Sunday, September 11, 2011

9/11 & Chafshash: A Day that will Live in Infamy

The anniversary of 9-11 is a day for solemn reflection. This year however, the tenth anniversary of the devastating terror attacks was a day for incomparable joy. For me, at any rate. After two years in uniform, and two final months of senseless annoyance, today--September 11, 2011--I left the army. While my formal exit is not till October 12, today I began the customarily vacation (known as chafshash, chofesh shichrur) soldiers receive before leaving the army. And so at least in my world, modern America's day of infamy now has something of a silver lining.

It is a strange day to be leaving the army. Besides the ironic overtone of 9/11, I am discharging as Israel's enemies are showing their teeth. The Palestinians are threatening a third intifada on the heels of trying to win independence next week at the UN. Iran's nuclear weapons program continues with no restraint in sight. And two longtime quasi-friends, Turkey and Egypt, are acting like mortal foes. Just yesterday, mobs in Cairo torched the Israel Embassy even as the post-Mubarak military leadership makes vain excuses and shamelessly imprisons American-Israeli Ilan Grapel. Just last week, Turkish strongman Recep Tayyip Erdoğan suspended ties with Israel and threatened to send Turkish warships on patrols off of Israel's coast. When Israel's least worrisome border lies in the north with Hezbollah, the strategic danger facing the country is pretty obvious.

On the morning of 9/11, I was not thinking grand strategy. Joy and sorrow wrestled for my attention. The joy came from not only leaving the army but finally having the chance to put to use one of the Israeli combat soldier's most prized possessions: the teudat lohem (combat soldier ID-card). Israeli soldiers normally have to be in uniform to take advantage of the free travel privilege accorded to members of the military. With a teudat lohem, a soldier can dress anyway he wants as he travels freely aboard any bus and train in Israel. Combat soldiers receive the sought after card two-thirds of the way through their service (at the end of their second year, in other words). Since I am only serving two years, I was supposed to receive my teudat lohem back in March. Per the carelessness and insensitivity that reigns in the Paratroop Reconnaissance Battalion (i.e., my unit, Sayeret Tzanchanim), I did not receive my card until last week. One of the joys of chafshash for a combat soldier is maximizing his travel privileges during his final weeks in the army. I am excited at the chance to take advantage and finally see some of the country I moved to and have defended for the last two years.

While I had the joy of a teudat lohem in my hand, the absence of military pins on my chest was cause for sorrow. Minutes before leaving my base, I discovered that one of the twenty year old drivers attached to my unit had stolen my pins when he went home on Thursday for the weekend. Military pins represent where a soldier serves and are the main keepsake he takes from the army. Two of the pins stolen from me are worn only by soldiers that completed fourteen months of rigorous combat training in the Paratrooper Reconnaissance Battalion. I received these two pins at the ceremony last March when I was finally made a lohem, a combat soldier, in the Israeli army.
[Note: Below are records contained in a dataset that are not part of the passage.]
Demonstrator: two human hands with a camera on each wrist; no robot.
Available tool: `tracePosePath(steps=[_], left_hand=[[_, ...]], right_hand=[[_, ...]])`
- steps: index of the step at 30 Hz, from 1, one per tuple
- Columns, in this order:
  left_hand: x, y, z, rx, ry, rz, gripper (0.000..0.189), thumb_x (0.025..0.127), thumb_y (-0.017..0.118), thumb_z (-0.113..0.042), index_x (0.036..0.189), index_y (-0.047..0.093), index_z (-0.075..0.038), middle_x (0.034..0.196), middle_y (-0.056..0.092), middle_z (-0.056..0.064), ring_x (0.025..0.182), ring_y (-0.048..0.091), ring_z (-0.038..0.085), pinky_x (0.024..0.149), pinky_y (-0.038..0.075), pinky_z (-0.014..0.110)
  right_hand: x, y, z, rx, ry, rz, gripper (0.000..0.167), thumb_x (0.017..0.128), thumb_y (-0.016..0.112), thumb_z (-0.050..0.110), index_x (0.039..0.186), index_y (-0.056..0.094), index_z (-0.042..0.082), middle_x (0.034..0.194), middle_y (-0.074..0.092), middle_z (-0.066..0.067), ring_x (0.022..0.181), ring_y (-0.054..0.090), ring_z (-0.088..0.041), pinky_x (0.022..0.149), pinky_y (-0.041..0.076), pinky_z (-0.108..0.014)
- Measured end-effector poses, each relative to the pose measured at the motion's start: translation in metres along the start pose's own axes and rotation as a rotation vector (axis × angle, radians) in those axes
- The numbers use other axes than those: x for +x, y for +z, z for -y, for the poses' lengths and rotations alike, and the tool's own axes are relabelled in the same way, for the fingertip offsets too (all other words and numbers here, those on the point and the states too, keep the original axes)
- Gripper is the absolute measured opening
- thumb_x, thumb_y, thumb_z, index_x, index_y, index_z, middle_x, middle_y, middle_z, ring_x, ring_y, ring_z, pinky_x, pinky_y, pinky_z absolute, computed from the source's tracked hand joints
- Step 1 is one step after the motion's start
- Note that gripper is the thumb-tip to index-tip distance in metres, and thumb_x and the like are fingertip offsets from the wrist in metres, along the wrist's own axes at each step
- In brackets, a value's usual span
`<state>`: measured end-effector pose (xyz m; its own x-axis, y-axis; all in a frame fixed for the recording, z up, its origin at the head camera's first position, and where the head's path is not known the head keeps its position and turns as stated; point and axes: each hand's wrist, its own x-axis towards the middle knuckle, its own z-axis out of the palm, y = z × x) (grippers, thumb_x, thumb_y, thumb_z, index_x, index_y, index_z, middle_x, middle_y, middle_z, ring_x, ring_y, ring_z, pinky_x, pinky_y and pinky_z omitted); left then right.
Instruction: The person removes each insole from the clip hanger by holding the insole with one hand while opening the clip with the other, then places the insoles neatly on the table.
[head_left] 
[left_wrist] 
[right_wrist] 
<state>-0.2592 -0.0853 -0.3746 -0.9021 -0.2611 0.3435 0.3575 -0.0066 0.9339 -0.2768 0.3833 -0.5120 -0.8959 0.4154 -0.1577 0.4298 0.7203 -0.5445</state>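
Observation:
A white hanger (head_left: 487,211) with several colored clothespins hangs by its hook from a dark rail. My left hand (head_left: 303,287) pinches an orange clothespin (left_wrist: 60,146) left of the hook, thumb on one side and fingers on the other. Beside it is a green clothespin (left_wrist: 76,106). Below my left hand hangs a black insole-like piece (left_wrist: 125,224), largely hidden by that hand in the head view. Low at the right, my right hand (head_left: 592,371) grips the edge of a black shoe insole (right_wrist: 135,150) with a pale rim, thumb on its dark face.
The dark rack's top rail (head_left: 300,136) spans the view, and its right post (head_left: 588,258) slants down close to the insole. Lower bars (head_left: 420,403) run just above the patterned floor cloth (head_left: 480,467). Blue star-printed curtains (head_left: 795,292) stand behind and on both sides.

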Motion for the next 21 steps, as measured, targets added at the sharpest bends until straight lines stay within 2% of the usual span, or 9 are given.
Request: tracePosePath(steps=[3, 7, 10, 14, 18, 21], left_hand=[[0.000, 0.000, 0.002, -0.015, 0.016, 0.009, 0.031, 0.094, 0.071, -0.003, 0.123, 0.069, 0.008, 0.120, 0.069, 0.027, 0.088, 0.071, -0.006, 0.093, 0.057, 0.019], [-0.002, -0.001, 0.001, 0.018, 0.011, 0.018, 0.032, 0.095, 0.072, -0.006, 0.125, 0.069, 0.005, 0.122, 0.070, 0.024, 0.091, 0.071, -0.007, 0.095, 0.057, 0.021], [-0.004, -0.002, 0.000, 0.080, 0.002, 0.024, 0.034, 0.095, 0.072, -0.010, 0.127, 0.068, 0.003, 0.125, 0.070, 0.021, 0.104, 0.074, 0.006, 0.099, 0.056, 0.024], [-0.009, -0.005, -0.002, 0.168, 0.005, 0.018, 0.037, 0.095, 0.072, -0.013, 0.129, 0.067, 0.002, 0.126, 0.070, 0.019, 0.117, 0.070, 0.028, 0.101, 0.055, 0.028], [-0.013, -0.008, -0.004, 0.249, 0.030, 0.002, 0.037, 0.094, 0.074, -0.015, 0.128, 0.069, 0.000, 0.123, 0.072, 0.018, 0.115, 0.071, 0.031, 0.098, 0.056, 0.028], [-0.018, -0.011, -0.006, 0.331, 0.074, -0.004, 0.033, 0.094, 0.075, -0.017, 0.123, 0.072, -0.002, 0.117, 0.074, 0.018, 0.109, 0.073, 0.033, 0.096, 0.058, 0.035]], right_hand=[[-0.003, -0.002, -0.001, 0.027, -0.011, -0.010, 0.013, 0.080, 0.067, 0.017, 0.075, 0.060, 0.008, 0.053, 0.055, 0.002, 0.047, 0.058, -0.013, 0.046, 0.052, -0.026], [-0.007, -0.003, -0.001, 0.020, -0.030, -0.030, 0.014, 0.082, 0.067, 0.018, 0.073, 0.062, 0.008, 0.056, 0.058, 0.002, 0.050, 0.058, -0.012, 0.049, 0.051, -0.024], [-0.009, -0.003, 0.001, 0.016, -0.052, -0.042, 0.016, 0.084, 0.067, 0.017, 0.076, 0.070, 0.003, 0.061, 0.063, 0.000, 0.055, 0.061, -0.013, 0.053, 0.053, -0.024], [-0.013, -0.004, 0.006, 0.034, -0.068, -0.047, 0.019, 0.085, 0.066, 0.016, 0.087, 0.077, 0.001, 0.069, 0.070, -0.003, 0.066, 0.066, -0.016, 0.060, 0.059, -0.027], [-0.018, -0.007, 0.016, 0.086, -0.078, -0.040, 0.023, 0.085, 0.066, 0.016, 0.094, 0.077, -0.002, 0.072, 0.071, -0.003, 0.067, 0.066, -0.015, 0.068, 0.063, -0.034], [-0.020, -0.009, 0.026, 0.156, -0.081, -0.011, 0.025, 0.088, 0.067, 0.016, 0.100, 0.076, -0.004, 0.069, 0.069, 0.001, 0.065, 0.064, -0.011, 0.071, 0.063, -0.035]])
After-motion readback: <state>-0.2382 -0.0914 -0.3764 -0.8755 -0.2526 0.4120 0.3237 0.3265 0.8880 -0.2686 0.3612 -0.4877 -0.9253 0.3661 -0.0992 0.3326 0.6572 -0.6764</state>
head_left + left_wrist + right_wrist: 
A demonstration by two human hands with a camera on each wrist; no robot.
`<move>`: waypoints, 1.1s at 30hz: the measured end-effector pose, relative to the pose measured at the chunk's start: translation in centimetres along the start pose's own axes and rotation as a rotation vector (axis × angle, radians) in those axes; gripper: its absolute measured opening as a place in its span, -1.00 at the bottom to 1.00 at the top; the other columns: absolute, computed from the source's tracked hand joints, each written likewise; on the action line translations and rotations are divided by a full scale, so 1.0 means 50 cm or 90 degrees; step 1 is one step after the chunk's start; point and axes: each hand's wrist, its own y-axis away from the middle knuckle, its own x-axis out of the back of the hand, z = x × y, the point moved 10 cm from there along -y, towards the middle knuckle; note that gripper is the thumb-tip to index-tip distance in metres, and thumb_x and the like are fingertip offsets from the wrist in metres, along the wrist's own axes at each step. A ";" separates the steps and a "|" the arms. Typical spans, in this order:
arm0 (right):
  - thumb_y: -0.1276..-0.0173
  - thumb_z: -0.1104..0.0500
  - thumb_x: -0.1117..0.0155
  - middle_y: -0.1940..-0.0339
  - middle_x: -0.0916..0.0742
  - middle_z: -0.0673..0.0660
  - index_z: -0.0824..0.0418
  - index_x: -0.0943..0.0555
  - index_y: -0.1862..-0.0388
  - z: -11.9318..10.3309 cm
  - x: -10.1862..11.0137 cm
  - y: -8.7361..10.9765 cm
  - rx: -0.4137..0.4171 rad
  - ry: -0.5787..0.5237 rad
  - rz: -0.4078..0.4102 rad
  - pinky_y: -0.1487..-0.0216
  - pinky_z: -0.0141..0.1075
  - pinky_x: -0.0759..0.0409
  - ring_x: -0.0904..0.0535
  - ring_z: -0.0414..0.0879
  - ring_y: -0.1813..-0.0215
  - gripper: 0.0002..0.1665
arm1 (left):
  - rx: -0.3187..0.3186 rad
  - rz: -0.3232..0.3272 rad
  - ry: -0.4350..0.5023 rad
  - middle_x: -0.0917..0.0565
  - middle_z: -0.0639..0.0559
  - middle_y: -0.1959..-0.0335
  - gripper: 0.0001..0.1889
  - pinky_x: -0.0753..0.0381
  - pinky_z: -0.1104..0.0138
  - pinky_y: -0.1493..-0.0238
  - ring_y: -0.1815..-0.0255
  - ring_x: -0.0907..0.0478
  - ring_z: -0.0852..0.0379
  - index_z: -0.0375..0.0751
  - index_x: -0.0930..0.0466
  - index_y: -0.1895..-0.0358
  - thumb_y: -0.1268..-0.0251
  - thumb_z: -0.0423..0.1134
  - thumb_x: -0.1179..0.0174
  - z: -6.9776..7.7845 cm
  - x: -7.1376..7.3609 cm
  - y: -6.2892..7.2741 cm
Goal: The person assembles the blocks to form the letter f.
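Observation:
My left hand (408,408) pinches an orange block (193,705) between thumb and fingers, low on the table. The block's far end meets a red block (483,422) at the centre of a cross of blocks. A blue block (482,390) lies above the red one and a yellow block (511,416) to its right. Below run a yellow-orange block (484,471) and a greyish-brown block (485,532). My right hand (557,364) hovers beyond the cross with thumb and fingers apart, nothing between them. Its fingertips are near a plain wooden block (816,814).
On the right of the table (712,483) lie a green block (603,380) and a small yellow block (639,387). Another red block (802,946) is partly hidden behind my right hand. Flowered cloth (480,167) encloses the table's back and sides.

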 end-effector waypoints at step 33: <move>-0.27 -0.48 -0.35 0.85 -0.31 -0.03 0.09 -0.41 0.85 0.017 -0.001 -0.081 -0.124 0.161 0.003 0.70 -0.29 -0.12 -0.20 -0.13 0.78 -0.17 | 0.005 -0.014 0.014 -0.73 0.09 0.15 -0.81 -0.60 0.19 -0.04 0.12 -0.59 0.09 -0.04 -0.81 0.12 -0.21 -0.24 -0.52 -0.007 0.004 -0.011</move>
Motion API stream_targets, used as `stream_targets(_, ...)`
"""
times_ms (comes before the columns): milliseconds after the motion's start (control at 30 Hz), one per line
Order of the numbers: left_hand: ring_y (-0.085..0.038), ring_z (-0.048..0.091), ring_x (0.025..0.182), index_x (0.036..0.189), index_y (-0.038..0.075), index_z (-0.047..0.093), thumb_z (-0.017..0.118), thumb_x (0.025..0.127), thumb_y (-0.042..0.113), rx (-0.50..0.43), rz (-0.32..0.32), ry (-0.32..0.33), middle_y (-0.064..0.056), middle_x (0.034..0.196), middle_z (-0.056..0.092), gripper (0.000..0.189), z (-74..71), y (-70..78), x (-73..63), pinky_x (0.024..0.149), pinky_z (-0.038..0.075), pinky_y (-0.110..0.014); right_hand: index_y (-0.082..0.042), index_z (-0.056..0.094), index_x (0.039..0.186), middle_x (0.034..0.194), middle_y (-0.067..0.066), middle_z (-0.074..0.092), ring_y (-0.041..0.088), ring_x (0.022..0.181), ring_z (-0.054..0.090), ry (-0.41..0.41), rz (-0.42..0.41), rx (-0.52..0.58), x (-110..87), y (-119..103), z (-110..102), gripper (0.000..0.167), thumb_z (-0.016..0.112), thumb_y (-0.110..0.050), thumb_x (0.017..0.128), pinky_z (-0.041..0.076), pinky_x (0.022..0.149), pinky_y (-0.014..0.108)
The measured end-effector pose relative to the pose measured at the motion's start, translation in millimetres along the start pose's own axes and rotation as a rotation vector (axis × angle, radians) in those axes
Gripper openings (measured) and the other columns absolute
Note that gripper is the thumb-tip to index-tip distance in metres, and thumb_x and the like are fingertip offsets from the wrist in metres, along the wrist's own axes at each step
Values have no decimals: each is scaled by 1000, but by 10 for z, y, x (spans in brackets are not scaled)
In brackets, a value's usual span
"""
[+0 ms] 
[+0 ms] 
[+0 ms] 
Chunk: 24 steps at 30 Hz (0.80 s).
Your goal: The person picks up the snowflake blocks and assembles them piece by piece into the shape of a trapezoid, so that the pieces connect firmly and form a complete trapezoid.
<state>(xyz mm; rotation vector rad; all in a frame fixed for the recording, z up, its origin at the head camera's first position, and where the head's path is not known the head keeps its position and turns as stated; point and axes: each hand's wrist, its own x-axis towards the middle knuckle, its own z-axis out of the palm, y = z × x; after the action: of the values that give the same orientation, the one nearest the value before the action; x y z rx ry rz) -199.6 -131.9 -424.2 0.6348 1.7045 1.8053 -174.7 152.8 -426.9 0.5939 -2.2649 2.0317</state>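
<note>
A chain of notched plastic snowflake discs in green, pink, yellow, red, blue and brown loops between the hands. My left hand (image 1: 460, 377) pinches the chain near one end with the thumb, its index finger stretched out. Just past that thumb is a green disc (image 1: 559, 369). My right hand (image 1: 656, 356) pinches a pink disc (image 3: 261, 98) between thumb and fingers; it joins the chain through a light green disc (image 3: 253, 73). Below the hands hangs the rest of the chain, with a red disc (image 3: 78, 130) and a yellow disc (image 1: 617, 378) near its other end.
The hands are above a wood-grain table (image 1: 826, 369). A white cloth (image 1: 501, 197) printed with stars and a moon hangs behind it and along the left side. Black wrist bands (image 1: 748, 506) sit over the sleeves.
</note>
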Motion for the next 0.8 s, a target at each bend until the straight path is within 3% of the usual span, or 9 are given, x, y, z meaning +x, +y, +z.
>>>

The third pin that was stolen from me is the paratrooper wings (known as kanfatz) that I received in May 2010 for completing five military parachute jumps. My wings had belonged to our course instructor, who had personally given me his old-school wrought iron insignia as the best soldier in the course. While I was saddened at the robbery of the two lohem pins, the loss of my parachute course instructor's wings left a special pain. Completing that course, and winning the plaudits of the instructor, had been one of my most cherished accomplishments as a soldier. Even as someone that tends not to idolize his possessions, losing those wings hurts. Especially because they were not lost but were stolen, taken by a fellow soldier as I am literally exiting the army forever.

BONUS

For several days following Sunday, September 11, I tried to recover the pins that were stolen from me. I tried to reach out personally to the drivers, sending them a message that I had no interest in them getting punished and just wanted my pins back. I got no response. I tried commanders, bugging the lieutenant of my former combat squad and the Rasar, the desk officer that had served as my final superior. None of them expressed any interest in helping me out. Robbery is so taken for granted in the army that they were not interested in holding the thief accountable. The only advice they had for me was to go to a military surplus store and buy imitation pins--something I have no interest or intention of doing.

Losing my pins on the last day of my normal service to a petty thief hurts. If there is a message being sent, it seems to be that I must leave the army as I arrived, leaving aside any mental or physical impressions that came my way over the last two years.